### [TASK REQUIREMENTS]
The whole listing below is to be output exactly, with no line skipped.

### [SUPPLIED DATA]
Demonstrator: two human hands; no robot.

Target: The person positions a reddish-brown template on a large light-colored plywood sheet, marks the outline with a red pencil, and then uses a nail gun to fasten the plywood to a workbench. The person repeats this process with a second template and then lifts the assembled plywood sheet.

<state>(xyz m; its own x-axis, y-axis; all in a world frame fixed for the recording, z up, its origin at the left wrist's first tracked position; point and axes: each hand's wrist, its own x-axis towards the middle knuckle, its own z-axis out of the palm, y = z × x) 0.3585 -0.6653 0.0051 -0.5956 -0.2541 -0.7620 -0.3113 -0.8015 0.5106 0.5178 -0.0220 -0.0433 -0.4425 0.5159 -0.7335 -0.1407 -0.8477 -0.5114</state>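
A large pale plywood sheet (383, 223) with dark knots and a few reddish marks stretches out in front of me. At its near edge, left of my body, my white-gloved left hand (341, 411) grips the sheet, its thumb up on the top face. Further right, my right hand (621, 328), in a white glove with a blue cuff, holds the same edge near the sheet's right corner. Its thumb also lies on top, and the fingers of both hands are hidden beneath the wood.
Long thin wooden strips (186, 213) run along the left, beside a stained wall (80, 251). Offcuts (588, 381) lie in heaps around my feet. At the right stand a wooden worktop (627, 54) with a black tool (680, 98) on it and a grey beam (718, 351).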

### [SOLUTION FOR THIS TASK]
Demonstrator: two human hands; no robot.

Target: The person positions a reddish-brown template on a large light-colored plywood sheet, marks the outline with a red pencil, and then uses a nail gun to fasten the plywood to a workbench. The person repeats this process with a second template and then lifts the assembled plywood sheet.

<state>(xyz m; its own x-axis, y-axis; all in a world frame fixed for the recording, z up, its origin at the left wrist's first tracked position; point and axes: each hand's wrist, its own x-axis towards the middle knuckle, its own z-axis out of the palm, y = z × x) 0.3585 -0.6653 0.0051 -0.5956 -0.2541 -0.7620 -0.3113 -0.8015 0.5106 0.5178 -0.0220 -0.0433 -0.4425 0.5159 -0.7335 -0.1407 -0.8477 -0.5114</state>
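A large pale plywood sheet (383, 223) with dark knots and a few reddish marks stretches out in front of me. At its near edge, left of my body, my white-gloved left hand (341, 411) grips the sheet, its thumb up on the top face. Further right, my right hand (621, 328), in a white glove with a blue cuff, holds the same edge near the sheet's right corner. Its thumb also lies on top, and the fingers of both hands are hidden beneath the wood.
Long thin wooden strips (186, 213) run along the left, beside a stained wall (80, 251). Offcuts (588, 381) lie in heaps around my feet. At the right stand a wooden worktop (627, 54) with a black tool (680, 98) on it and a grey beam (718, 351).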

This exercise requires no further work.